Construction Safety Risk Modeling and Simulation (Risk Analysis, 2017)
Construction injury prediction with machine learning
We can train machine learning algorithms to predict the safety outcomes already present in your dataset given the attributes extracted by our NLP tool. Examples of predicted safety outcomes include body part, injury severity, and injury type. After careful training and evaluation, the models are deployed and made accessible to you via an interactive web app, where you can enter attributes and get predictions. The counts over time of the selected attributes are also shown, along with a risk estimate and the historical reports matching the selection. This is very useful, e.g., to prepare a work package in the office or illustrate a toolbox talk onsite.
This part allows you to answer the following questions: (1) given a description of a construction situation in terms of attributes, what are the most likely outcomes, should an incident occur? (2) which attributes are the most predictive of a given outcome category? (3) what historical cases match the attribute selection? (4) which attributes are trending? Watch the video below for more!
Read our paper!
AI Predicts Independent Construction Safety Outcomes from Universal Attributes (Automation in Construction, 2020)
Binary and semantic text search engines for construction safety report databases
The ability to search an injury, near miss, or observation dataset with natural language queries is a must-have. We offer two complementary search engines to enable you to find exactly the reports you are looking for.
First, the binary search engine supports complex word and phrase queries and combinations thereof (or, and, all, all in order, etc. operators).
With the semantic (or smart) search engine, on the other hand, you can enter a completely free text query of any length. The engine understands the meaning of it by capturing synonymy and semantics and retrieves reports depicting similar situations (same environment, same outcomes), but that do not necessarily share any word with the query. This functionality is great for finding reports sharing a common theme or concept in large databases without having to know and manually enter all synonyms of a keyword or keyphrase. In a way it's like query expansion is done implicitly.
And of course, the reports can also be filtered based on your variables or the variables extracted by our NLP tool (attributes and outcomes). Watch the video below for more!

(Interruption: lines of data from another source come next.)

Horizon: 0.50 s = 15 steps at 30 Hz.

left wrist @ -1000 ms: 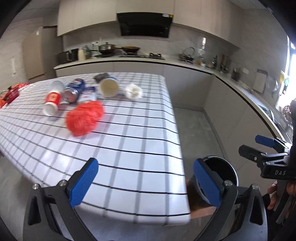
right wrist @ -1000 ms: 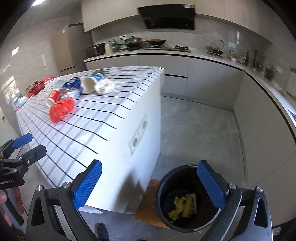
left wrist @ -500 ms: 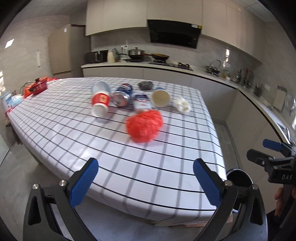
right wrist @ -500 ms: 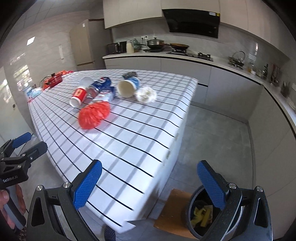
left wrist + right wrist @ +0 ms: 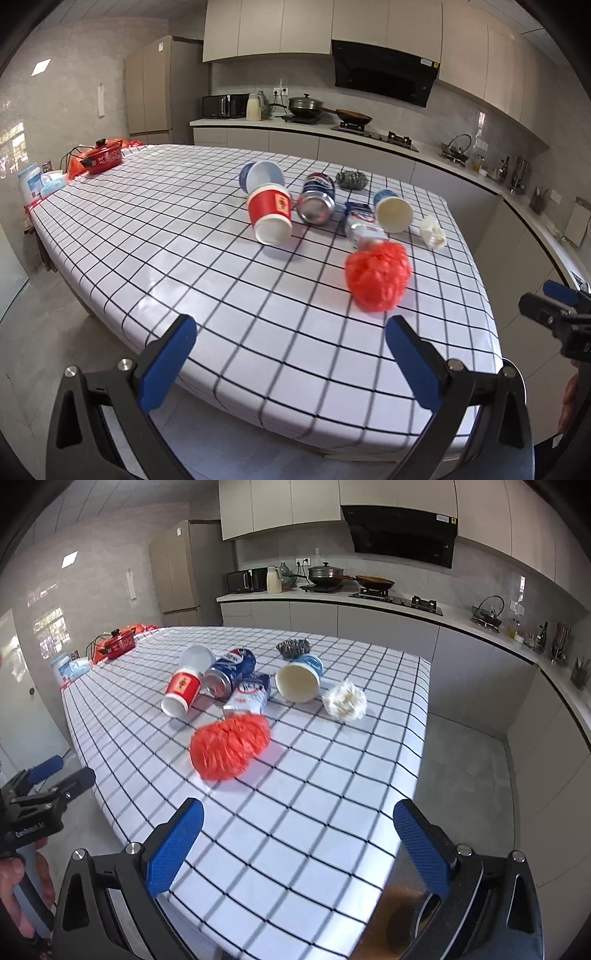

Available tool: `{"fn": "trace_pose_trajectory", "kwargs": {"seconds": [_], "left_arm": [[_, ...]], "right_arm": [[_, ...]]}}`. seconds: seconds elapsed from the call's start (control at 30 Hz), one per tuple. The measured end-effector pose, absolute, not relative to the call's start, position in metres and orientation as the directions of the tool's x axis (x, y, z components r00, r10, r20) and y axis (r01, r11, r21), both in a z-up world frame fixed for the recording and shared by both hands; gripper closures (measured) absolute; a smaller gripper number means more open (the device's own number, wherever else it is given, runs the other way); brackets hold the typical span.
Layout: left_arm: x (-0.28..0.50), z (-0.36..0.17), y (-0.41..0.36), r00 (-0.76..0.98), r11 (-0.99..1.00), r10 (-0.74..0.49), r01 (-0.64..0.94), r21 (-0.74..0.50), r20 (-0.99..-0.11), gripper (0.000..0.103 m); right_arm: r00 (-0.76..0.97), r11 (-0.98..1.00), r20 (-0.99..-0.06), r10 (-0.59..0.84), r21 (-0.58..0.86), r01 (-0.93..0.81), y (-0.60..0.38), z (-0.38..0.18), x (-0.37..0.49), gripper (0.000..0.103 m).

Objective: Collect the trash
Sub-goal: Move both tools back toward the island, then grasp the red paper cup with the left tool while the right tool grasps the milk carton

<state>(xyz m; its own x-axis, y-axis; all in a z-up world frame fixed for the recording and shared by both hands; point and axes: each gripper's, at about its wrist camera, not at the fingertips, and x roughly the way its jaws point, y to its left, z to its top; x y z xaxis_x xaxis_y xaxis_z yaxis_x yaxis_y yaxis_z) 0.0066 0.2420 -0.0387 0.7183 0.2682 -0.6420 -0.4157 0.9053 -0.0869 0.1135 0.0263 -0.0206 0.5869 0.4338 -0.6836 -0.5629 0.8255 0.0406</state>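
Trash lies grouped on the checked table [image 5: 184, 236]: a crumpled red plastic bag [image 5: 377, 276] [image 5: 229, 746], a red paper cup [image 5: 270, 216] [image 5: 181, 692], a blue cup [image 5: 261, 176], a Pepsi can [image 5: 317, 201] [image 5: 229, 671], a blue-white wrapper [image 5: 362, 223] [image 5: 248, 696], a white-blue cup [image 5: 392, 211] [image 5: 298, 677], a white paper wad [image 5: 433, 232] [image 5: 344, 700] and a steel scourer [image 5: 351, 180] [image 5: 293, 647]. My left gripper [image 5: 290, 363] is open and empty at the table's near edge. My right gripper [image 5: 298, 845] is open and empty over the near corner.
A red pot [image 5: 104, 157] and packets [image 5: 38, 182] sit at the table's far left end. A black bin's rim [image 5: 424, 915] shows on the floor below the right gripper. Kitchen counters [image 5: 388, 605] run along the back and right.
Both grippers have swung up and left from the floor bin toward the table. The trash now sits nearer the middle of both views. Both stay open.
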Motion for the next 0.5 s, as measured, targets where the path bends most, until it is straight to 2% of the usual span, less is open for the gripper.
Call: {"fn": "trace_pose_trajectory", "kwargs": {"seconds": [0.2, 0.37, 0.5], "left_arm": [[0.025, -0.042, 0.268, 0.722, 0.917, 0.243, -0.39, -0.091, -0.648, 0.005], [0.048, -0.047, 0.291, 0.722, 0.921, 0.221, -0.375, -0.102, -0.655, 0.008], [0.063, -0.052, 0.302, 0.72, 0.926, 0.206, -0.361, -0.105, -0.663, 0.01]], "right_arm": [[0.593, 0.829, -0.676, 0.437, 0.048, -0.557, 0.058, -0.019, 0.129, 0.001], [0.576, 0.824, -0.684, 0.447, 0.064, -0.563, 0.088, -0.023, 0.148, 0.016], [0.565, 0.823, -0.691, 0.45, 0.075, -0.564, 0.111, -0.027, 0.167, 0.021]]}}
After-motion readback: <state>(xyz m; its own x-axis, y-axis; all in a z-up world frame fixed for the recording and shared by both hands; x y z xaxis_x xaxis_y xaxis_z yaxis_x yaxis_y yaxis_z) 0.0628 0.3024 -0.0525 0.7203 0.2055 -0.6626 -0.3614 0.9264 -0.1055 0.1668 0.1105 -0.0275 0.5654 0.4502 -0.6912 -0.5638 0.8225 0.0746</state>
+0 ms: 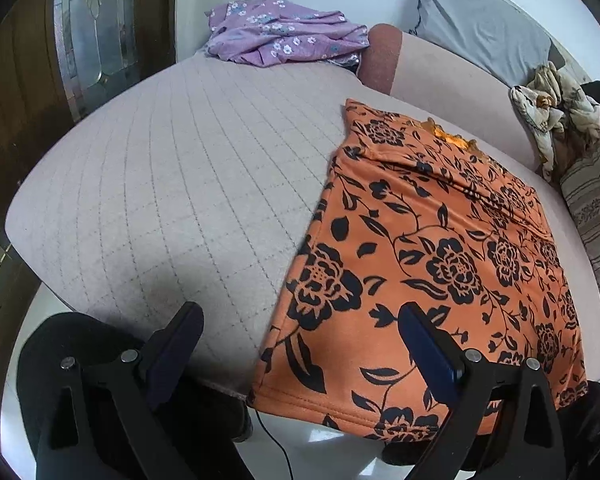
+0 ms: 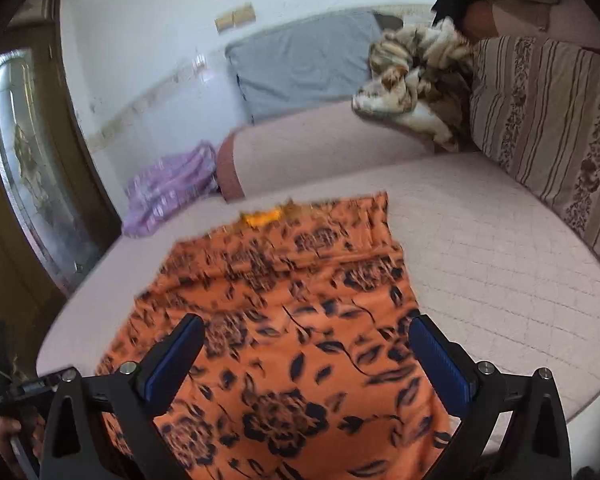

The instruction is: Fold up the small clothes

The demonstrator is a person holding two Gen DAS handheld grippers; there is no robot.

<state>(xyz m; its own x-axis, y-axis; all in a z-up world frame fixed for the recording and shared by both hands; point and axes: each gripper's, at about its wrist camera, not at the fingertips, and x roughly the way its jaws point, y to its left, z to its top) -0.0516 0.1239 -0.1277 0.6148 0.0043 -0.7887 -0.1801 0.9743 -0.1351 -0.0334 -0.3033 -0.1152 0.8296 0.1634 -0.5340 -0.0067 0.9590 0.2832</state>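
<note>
A quilted bed (image 1: 172, 184) fills both views, and on it an orange flowered garment (image 1: 440, 264) lies flat, its long axis running from the near edge, where its hem overhangs, away toward twelve o'clock. The right tool (image 2: 306, 356) hangs directly over that near hem with its fingers spread wide and holding nothing, so I judge it the nearer one. The left tool (image 1: 300, 344), equally wide and empty, straddles the garment's left edge, with most of the cloth toward one o'clock.
</note>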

Learning construction injury precursors from raw textual safety reports
Injury precursors or causal factors can be automatically extracted from raw text reports as a by-product of training models to predict various independent variables, including, but not limited to, safety outcomes, such as injury type, injury severity, body part injured, etc.
Our methodology relies on attention-based deep learning models (convolutional and recurrent neural networks with attention) and more traditional supervised machine learning models (TF-IDF + SVM).
We always adapt our code and models to make sure we always stay at the bleeding-edge of progress in AI and NLP.
In addition to the learned precursors, our suite of tools allows you to get the predictions of the models for any natural language query (e.g., free text description of the work environment), and to visualize the attentional decisions of the models and their internal representations. Such visualizations are very helpful in understanding the predictions.
Watch the video below and read our paper for more!
Read our paper!
Automatically Learning Construction Injury Precursors from Text
(Automation in Construction, 2020)
Our tech stack
We use Python and R heavily, sometimes mixed in the same script! To train our models, generate our reports and develop our applications and APIs, we rely on awesome libraries such as TensorFlow, PyTorch, Scikit-learn, R Markdown, Shiny, Flask, and Plumber.